Excerpted data.
___

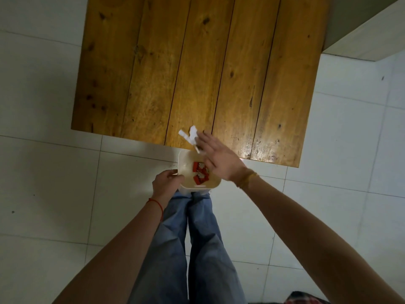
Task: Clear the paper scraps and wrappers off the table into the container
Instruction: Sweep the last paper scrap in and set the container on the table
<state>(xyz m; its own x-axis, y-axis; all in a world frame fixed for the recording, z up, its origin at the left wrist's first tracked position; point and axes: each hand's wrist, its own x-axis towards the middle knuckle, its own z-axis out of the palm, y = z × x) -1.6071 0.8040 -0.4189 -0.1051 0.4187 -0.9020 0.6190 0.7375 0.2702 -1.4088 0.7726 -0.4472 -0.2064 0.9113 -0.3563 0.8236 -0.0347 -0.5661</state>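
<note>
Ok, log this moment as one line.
left hand: holds container rim below table edge | right hand: flat, sweeping paper scraps | wrappers: in container

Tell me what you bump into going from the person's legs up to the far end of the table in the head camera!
Blue jeans → white plastic container holding red wrappers → white paper scraps at the near table edge → brown wooden plank table.

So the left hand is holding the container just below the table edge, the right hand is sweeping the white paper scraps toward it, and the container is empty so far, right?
Not quite: the container is not empty. The head view shows red and white wrappers already inside it. The rest stands: the left hand holds it just below the table edge while the right hand sweeps the white paper scraps toward it.
</note>
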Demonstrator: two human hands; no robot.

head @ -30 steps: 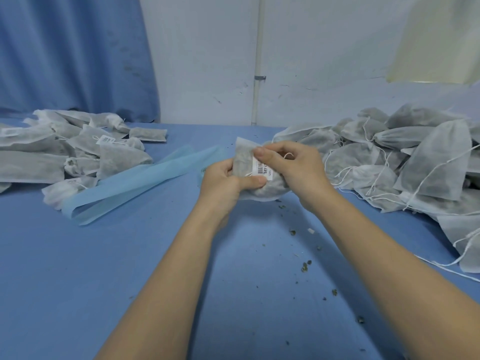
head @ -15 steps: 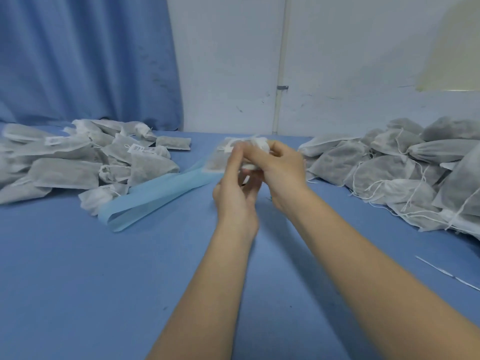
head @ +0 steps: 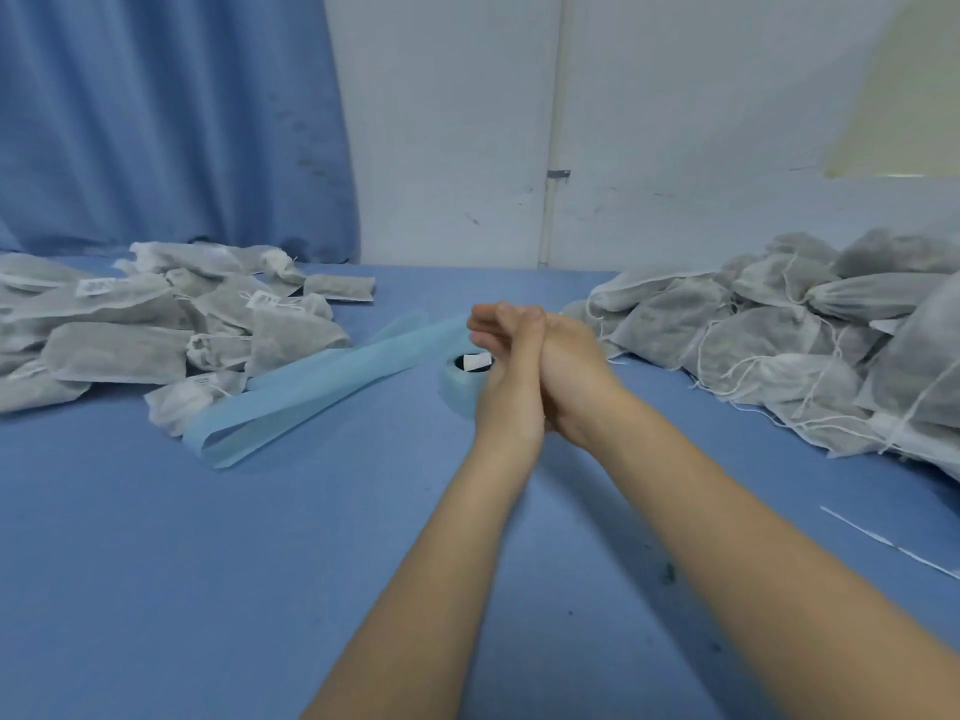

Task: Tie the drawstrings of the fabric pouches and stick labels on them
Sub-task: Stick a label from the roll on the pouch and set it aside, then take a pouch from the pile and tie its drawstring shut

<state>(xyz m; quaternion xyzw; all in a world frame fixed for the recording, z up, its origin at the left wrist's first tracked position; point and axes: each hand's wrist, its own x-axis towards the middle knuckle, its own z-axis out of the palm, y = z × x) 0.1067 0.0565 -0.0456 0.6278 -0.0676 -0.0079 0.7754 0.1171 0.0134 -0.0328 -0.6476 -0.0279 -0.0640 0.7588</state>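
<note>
The pouches heaped at my right look light and soft, thin non-woven fabric that will crumple under any squeeze, with loose filling that shifts inside; their white drawstrings trail out thin and limp, so I judge the place to take hold is the gathered neck, pinching the two cord ends just beside it. The labelled pouches lie in a pile at my left, well apart from the untied heap. Between the piles sits the label roll with its pale blue backing strip running off toward the left pile; one white label shows at the roll's core, and I expect it to be flimsy and sticky, best lifted by an edge.

My left hand and right hand are pressed together palm to palm just above the roll, both forearms reaching forward over the blue table. The fingers lie straight and relaxed, pointing away and to the left, and I see nothing held between them, though the frame is blurred there
</note>
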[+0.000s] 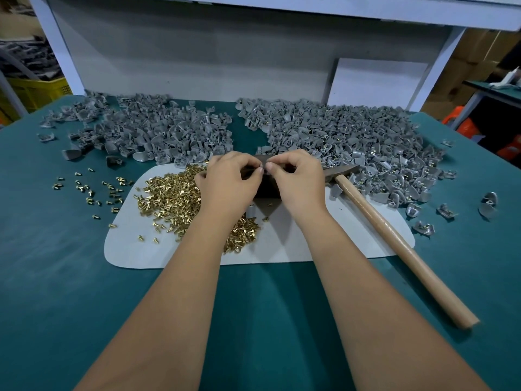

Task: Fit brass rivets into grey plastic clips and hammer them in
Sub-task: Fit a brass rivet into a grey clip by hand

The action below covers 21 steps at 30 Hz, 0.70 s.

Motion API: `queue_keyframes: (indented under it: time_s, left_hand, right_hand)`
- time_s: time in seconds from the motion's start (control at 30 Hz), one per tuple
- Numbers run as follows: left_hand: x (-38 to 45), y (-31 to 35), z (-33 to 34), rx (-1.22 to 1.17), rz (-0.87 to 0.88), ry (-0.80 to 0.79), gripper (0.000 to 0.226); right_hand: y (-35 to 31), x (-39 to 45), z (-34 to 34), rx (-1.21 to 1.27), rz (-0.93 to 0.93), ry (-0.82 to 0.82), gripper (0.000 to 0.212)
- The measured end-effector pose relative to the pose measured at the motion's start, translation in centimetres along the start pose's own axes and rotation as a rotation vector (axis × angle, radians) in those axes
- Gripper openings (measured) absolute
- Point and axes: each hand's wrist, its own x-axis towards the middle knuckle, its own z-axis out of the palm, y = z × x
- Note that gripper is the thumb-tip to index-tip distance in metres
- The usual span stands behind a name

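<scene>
two bare forearms, no sleeves, left hand [229, 179], right hand [298, 179], short unpainted nails

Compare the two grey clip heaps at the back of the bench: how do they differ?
The right heap is broader and shows brass specks among its clips; the left heap is smaller and plain grey. The right heap reaches the hammer; the left heap borders the rivet pile. Both lie on the green mat.

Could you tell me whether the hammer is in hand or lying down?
Lying down: the hammer rests on the table, untouched by either hand.
</scene>
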Motion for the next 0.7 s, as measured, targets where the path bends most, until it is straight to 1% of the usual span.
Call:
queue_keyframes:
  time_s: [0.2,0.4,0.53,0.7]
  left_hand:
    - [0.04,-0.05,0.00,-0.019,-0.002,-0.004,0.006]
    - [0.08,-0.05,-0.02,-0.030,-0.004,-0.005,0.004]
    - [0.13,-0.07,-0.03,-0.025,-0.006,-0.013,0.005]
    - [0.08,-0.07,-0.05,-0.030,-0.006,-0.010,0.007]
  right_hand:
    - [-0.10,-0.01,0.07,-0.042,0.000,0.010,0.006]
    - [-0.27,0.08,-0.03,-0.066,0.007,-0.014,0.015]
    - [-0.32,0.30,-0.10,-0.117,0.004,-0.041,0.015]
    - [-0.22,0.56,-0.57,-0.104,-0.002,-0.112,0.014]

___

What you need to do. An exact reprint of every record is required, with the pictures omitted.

Response area.
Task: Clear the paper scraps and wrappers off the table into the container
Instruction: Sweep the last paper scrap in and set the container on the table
<state>(xyz m; its own x-axis, y-axis; all in a world frame fixed for the recording, z up, its origin at the left wrist's first tracked position; point and axes: each hand's wrist, its own x-axis towards the middle knuckle, its own z-axis out of the palm, y = z × x) -1.6071 0.8040 -0.4189 -0.1051 0.4187 -0.9020 0.6190 0.7375 0.2702 -1.4088 0.7726 -0.4472 -0.2064 0.9113 -0.3563 0.8236 -0.0347 -0.5661</state>
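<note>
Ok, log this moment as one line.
left hand: holds container rim below table edge | right hand: flat, sweeping paper scraps | wrappers: in container

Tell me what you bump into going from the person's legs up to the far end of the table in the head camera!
Blue jeans → white plastic container holding red wrappers → white paper scraps at the near table edge → brown wooden plank table.

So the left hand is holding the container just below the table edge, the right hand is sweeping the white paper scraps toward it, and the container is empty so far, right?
Not quite: the container is not empty. The head view shows red and white wrappers already inside it. The rest stands: the left hand holds it just below the table edge while the right hand sweeps the white paper scraps toward it.
</note>
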Demonstrator: two human hands; no robot.

head @ -30 steps: 
head @ -15 steps: 
head @ +0 steps: 

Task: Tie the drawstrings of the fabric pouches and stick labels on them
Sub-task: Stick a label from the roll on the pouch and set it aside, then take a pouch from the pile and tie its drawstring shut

<state>(xyz m; quaternion xyzw; all in a world frame fixed for the recording, z up, its origin at the left wrist's first tracked position; point and axes: each hand's wrist, its own x-axis towards the middle knuckle, its own z-axis out of the palm, y = z × x) 0.1067 0.0565 -0.0456 0.6278 -0.0676 -0.0079 0.7754 0.1171 0.0134 -0.0328 -0.6476 -0.0279 -0.0640 0.7588</state>
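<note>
The pouches heaped at my right look light and soft, thin non-woven fabric that will crumple under any squeeze, with loose filling that shifts inside; their white drawstrings trail out thin and limp, so I judge the place to take hold is the gathered neck, pinching the two cord ends just beside it. The labelled pouches lie in a pile at my left, well apart from the untied heap. Between the piles sits the label roll with its pale blue backing strip running off toward the left pile; one white label shows at the roll's core, and I expect it to be flimsy and sticky, best lifted by an edge.

My left hand and right hand are pressed together palm to palm just above the roll, both forearms reaching forward over the blue table. The fingers lie straight and relaxed, pointing away and to the left, and I see nothing held between them, though the frame is blurred there
</note>
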[+0.000s] 

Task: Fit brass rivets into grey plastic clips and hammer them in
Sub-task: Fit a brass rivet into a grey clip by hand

The action below covers 21 steps at 30 Hz, 0.70 s.

Motion API: `queue_keyframes: (indented under it: time_s, left_hand, right_hand)`
- time_s: time in seconds from the motion's start (control at 30 Hz), one per tuple
- Numbers run as follows: left_hand: x (-38 to 45), y (-31 to 35), z (-33 to 34), rx (-1.22 to 1.17), rz (-0.87 to 0.88), ry (-0.80 to 0.79), gripper (0.000 to 0.226); right_hand: y (-35 to 31), x (-39 to 45), z (-34 to 34), rx (-1.21 to 1.27), rz (-0.93 to 0.93), ry (-0.82 to 0.82), gripper (0.000 to 0.212)
- The measured end-effector pose relative to the pose measured at the motion's start, translation in centimetres along the start pose's own axes and rotation as a rotation vector (axis × angle, radians) in those axes
- Gripper openings (measured) absolute
- Point and axes: each hand's wrist, its own x-axis towards the middle knuckle, its own z-axis out of the palm, y = z × x
- Note that gripper is the thumb-tip to index-tip distance in metres
- The usual span stands behind a name

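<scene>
two bare forearms, no sleeves, left hand [229, 179], right hand [298, 179], short unpainted nails

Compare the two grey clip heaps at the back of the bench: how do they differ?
The right heap is broader and shows brass specks among its clips; the left heap is smaller and plain grey. The right heap reaches the hammer; the left heap borders the rivet pile. Both lie on the green mat.

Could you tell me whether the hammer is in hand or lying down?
Lying down: the hammer rests on the table, untouched by either hand.
</scene>
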Motion for the next 0.7 s, as measured, targets where the path bends most, until it is straight to 1% of the usual span.
Call:
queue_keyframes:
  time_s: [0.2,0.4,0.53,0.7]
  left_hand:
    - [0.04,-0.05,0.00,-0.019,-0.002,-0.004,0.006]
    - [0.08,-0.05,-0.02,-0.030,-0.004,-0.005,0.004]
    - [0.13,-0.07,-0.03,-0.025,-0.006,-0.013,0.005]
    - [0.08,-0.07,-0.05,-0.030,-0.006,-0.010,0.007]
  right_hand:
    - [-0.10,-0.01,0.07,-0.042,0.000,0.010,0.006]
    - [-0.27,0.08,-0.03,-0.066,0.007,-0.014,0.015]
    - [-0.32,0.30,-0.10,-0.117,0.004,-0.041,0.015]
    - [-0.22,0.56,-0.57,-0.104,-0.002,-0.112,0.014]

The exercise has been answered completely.